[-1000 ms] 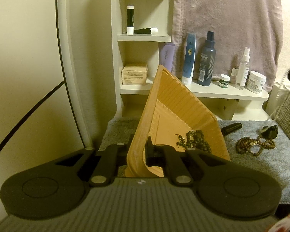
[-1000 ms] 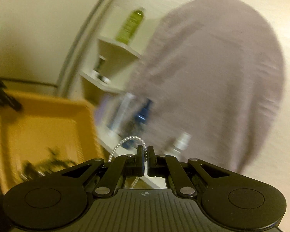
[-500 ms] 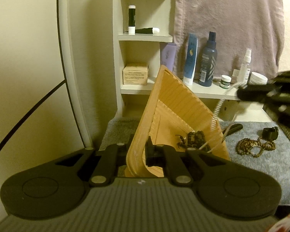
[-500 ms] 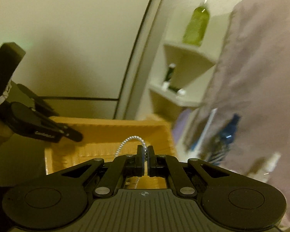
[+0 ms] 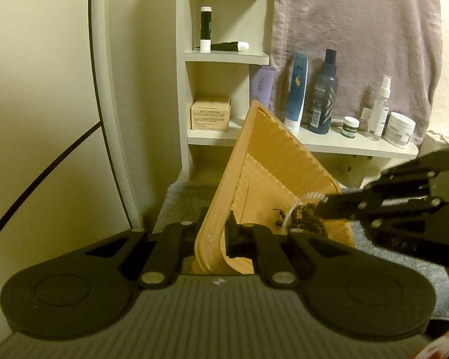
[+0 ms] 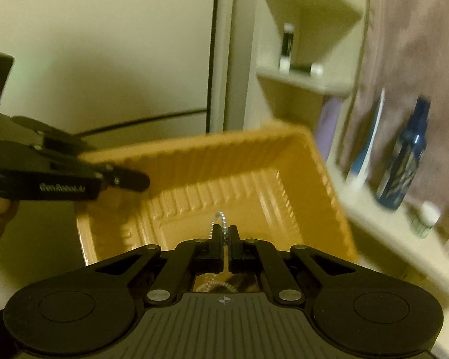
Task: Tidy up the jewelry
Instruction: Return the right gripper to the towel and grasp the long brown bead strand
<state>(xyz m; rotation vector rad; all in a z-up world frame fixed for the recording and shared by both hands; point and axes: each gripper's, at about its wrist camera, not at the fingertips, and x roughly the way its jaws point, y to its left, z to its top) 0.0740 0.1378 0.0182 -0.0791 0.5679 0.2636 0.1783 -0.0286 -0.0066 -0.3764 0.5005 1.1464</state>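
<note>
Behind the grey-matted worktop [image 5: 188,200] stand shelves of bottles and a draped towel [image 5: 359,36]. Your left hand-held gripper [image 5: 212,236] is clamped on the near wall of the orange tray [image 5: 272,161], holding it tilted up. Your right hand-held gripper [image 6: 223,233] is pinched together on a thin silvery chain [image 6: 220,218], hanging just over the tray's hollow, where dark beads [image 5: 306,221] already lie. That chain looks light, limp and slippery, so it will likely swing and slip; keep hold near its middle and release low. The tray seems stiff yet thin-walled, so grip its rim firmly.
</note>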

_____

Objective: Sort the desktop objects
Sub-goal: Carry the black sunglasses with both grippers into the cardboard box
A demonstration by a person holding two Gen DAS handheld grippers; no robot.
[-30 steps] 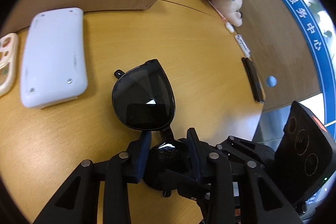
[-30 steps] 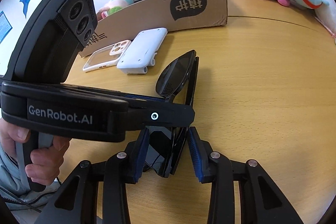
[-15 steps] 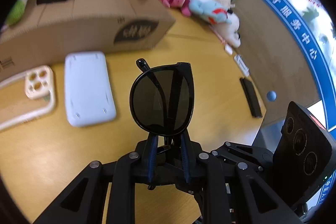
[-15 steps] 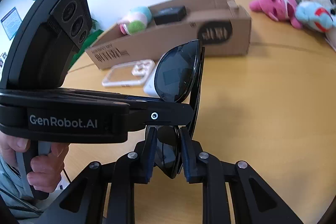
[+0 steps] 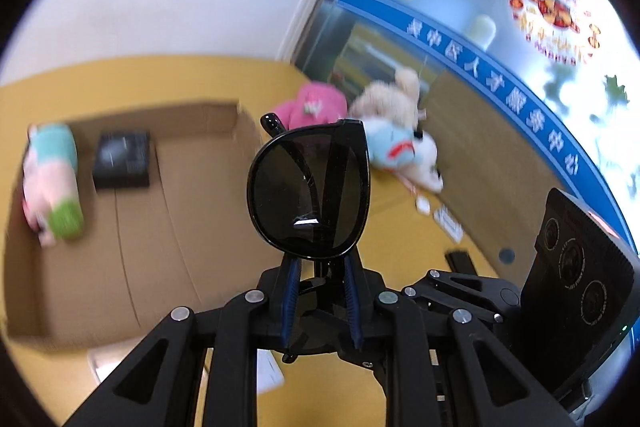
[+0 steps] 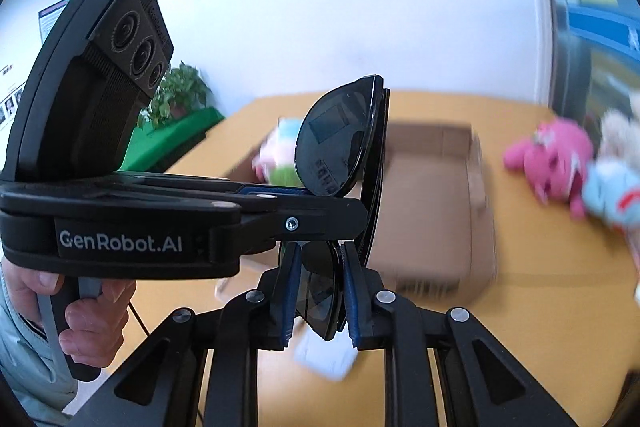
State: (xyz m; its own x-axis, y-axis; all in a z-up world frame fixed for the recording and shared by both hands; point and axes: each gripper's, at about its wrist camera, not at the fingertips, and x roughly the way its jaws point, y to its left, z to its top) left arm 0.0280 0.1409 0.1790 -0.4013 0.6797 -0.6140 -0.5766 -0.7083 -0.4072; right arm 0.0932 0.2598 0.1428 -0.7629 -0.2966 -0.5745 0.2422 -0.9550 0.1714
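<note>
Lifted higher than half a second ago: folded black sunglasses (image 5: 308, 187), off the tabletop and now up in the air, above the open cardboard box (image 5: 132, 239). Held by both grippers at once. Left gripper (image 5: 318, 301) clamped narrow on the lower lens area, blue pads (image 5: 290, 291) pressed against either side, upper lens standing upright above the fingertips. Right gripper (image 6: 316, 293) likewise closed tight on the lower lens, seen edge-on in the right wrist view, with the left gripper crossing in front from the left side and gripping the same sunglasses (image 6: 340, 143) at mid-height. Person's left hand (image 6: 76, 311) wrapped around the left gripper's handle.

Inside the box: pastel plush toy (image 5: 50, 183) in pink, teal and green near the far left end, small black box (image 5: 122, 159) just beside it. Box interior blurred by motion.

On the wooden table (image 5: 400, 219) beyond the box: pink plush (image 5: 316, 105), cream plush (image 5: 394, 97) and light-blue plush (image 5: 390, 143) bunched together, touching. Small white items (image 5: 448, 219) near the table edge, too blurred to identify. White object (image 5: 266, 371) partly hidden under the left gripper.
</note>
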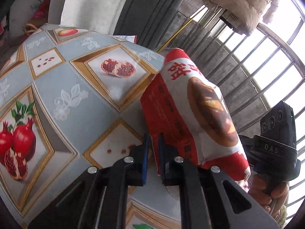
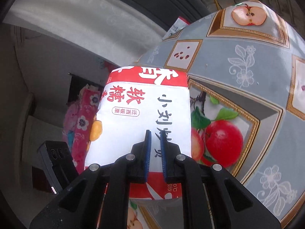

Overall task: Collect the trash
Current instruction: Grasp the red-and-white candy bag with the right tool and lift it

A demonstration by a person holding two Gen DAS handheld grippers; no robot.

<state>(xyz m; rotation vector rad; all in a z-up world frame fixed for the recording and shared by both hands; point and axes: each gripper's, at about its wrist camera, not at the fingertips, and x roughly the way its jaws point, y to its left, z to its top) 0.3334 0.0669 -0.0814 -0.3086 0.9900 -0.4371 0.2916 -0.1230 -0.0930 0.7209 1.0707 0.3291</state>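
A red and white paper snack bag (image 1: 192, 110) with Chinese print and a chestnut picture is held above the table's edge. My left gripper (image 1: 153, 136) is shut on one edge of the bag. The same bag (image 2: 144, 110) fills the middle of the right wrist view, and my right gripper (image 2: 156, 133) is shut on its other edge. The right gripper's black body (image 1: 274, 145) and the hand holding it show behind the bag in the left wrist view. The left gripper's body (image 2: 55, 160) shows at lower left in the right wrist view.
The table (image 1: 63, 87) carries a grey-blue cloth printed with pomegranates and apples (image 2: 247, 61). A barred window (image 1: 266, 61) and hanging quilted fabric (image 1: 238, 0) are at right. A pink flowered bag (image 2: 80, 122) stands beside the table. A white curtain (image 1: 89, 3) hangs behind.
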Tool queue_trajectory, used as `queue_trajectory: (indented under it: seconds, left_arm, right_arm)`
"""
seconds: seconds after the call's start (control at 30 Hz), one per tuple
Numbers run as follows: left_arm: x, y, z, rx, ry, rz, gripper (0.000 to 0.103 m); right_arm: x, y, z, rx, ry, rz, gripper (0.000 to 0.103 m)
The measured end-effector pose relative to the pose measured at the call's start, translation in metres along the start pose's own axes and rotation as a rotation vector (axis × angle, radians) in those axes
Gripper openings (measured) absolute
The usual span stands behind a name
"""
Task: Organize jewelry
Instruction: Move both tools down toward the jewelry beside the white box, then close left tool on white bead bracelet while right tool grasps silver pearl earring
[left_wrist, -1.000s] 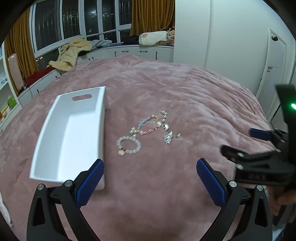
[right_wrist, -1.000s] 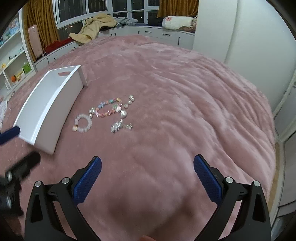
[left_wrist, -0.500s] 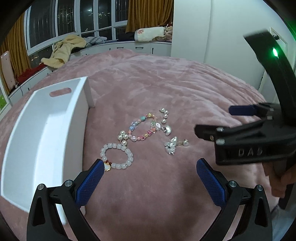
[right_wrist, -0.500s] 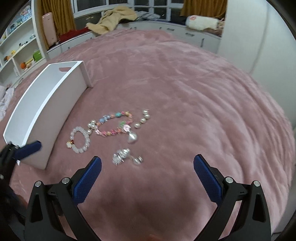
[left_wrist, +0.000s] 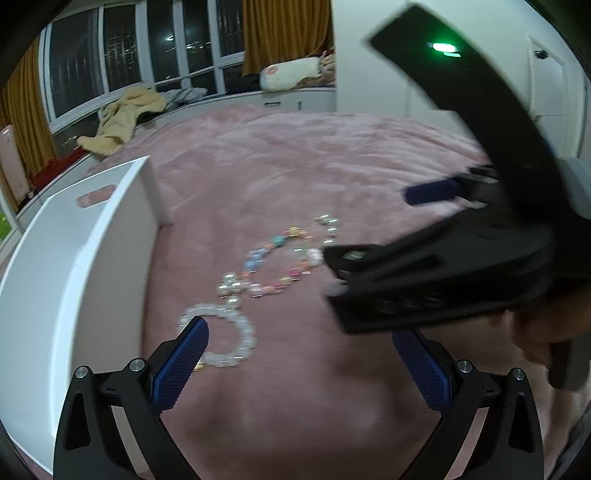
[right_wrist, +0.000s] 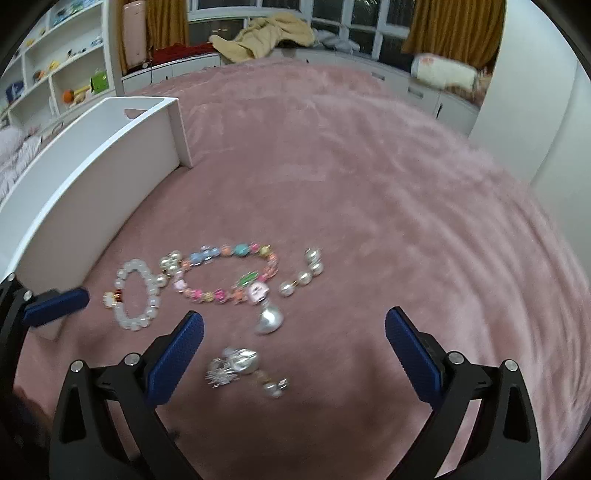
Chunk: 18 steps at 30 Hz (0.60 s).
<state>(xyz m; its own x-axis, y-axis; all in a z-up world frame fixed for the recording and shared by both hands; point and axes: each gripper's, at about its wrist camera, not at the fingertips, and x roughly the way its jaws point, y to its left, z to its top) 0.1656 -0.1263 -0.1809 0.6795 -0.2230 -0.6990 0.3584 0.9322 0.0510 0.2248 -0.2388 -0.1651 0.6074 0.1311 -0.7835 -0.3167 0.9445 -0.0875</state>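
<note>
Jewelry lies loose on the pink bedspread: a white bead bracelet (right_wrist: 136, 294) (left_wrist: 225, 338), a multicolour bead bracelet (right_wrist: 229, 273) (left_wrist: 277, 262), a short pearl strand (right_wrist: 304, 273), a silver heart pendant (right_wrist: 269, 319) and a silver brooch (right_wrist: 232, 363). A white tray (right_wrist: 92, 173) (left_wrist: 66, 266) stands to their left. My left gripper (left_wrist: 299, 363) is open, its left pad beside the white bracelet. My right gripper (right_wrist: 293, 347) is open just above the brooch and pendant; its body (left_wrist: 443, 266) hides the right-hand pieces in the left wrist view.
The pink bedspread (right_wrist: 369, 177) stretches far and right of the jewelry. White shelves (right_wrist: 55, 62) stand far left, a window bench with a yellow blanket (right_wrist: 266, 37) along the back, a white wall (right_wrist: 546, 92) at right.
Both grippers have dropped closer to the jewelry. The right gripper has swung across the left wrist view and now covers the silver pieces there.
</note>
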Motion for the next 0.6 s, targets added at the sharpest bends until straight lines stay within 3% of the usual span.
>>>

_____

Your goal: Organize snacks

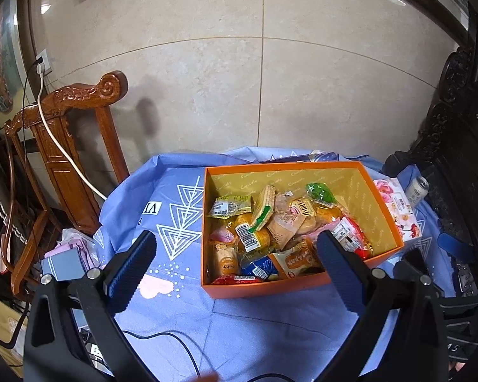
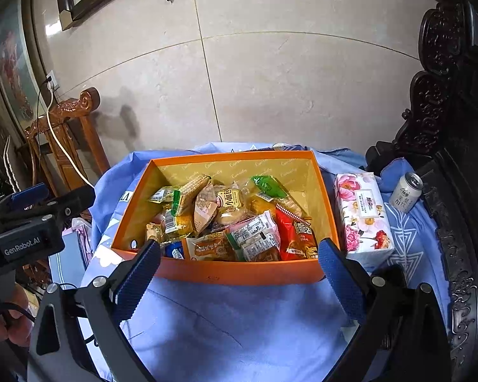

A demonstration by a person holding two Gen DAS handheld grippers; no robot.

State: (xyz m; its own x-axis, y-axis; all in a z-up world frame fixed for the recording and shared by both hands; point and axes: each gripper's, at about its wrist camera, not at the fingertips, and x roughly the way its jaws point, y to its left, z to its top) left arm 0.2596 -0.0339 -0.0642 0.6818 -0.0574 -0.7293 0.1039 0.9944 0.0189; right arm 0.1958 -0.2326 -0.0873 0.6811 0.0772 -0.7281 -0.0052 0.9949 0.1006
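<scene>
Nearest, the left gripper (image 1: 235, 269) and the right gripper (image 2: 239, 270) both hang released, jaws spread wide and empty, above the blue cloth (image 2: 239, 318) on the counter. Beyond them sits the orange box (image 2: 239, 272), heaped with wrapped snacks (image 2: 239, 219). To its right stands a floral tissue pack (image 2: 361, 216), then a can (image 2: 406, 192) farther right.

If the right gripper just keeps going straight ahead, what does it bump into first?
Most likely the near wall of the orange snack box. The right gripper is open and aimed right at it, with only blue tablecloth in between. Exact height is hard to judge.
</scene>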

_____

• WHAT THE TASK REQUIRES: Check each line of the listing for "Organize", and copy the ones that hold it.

• ANSWER TO THIS TASK:
Task: Organize jewelry
Your goal: Organize snacks

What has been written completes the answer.